The OSes are fundamentally different, with different user spaces, settings, and application execution models. The perspectives and approaches are different between the two, so it is not possible for old WM 6.5 handsets to be updated to Windows Phone 7.

You conveniently ignore the hardware argument I brought up which mentioned that innovation in Windows Mobile handsets stagnated for years, and most of them were still using resistive screens and slow processors in 2010. The only one up to snuff, somewhat was the HD2.


The point being that when it comes to upgrade paths for a phone OS, Microsoft lives in a glass house. So you should be more careful when hurling them rocks around...


When it comes to upgrade paths for Windows Phone, I think Microsoft is pretty solid.

They have all WP7 users on the current version of WP7, and have an upgrade path for them which extends into next year and beyond.

It is simple to speak about such things like you do, without having actual hands on experience with devices, or being well versed enough on the platform to understand these differences, but it doesn't make them non-existent.

The bottom line is: Equating the Windows Phone situation to Android devices that often receive NO updates from Google after launch is NOT a fair comparison.

Reply Parent Score: 2

RE[10]: Nexus Line
by Thom_Holwerda on Wed 12th Dec 2012 23:44 in reply to "RE[9]: Nexus Line"
Thom_Holwerda Member since:
2005-06-29

The majority of Windows Phone users are on the latest major version for their devices. Windows Phone 7 devices do not have an upgrade path to 8.0, but rather go on to 7.8 .

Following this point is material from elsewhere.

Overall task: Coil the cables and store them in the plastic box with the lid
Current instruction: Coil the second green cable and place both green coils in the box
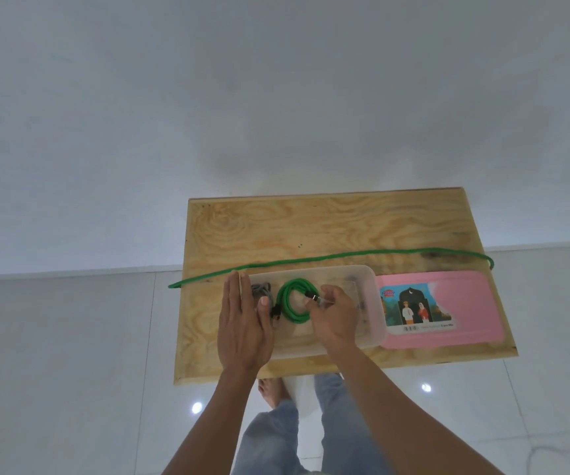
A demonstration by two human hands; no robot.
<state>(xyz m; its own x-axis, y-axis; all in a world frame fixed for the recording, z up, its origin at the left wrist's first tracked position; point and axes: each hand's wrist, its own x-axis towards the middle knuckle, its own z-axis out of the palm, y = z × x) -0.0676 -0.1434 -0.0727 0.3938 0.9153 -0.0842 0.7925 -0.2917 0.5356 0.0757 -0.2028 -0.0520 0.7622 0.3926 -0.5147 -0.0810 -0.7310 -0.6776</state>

What? By extension, every Android device is on its latest version too. The Samsung Galaxy Ace Focus Epic 4G MyTouch BBQ 's latest version is Android 2.3 - not 4.2. There is no 4.2 for said device, just as much as there is no WP8 for the HD7.

Reply Parent Score: 2

RE[10]: Nexus Line
by tylerdurden on Thu 13th Dec 2012 01:00 in reply to "RE[9]: Nexus Line"
tylerdurden Member since:
2009-03-17

[a bunch of red herring cut off in order to save time and space]

The bottom line is: Equating the Windows Phone situation to Android devices that often receive NO updates from Google after launch is NOT a fair comparison.


And yet that is exactly what you keep on doing.

So basically, if I understand the gist of your argument, a comparison is only "fair" so long it makes the Microsoft product look good. Got it.

Google's upgrade policies may suck for some devices, but implying that Microsoft has a better track record is silly. Specially since the crux for your argument was something that had nothing to do with being the result of software upgrades: brand new users to that platform. Which is what I was pointing out, and since it destroyed your argument you keep trying to dismiss as "snark."